··· Source material
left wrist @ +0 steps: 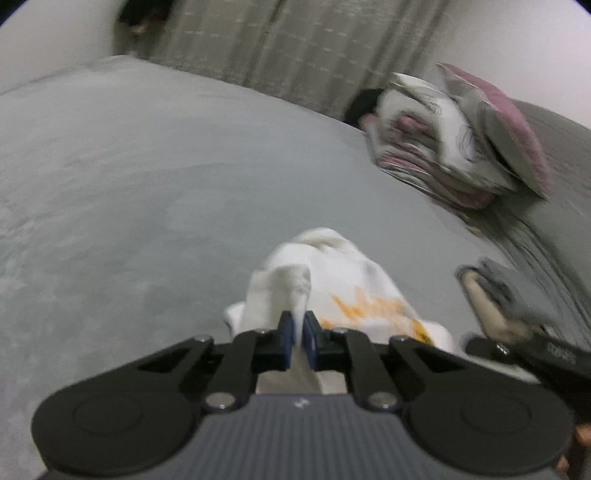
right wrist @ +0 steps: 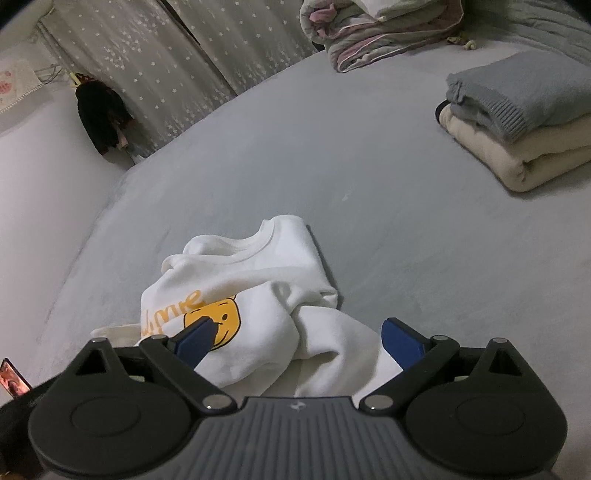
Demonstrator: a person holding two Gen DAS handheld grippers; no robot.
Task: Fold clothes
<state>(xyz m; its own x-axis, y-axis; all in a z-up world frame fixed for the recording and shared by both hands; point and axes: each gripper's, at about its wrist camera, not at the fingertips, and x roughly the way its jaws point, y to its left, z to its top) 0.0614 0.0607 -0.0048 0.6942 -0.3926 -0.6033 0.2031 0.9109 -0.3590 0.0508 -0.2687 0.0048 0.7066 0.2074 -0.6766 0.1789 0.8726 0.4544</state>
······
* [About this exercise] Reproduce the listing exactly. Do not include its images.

* [Result of the task]
left wrist @ +0 steps: 
right wrist @ +0 steps: 
Demonstrator: a person holding two Gen DAS handheld grippers; no robot.
Task: Fold clothes
<state>(xyz m; its own x-axis, y-axis; all in a z-up world frame fixed for the recording and shared by both hands; point and axes: each gripper's, at about its wrist camera, not at the fingertips, and x roughly the way its jaws point, y to its left, z to its top) 0.0614 0.0607 -0.0048 0.6942 -0.3926 -0.6033 0.2031 0.9109 -0.3590 0.0508 -0.2687 0.0048 0.7066 0.2074 -0.6766 0.1789 0.8726 0.4544</state>

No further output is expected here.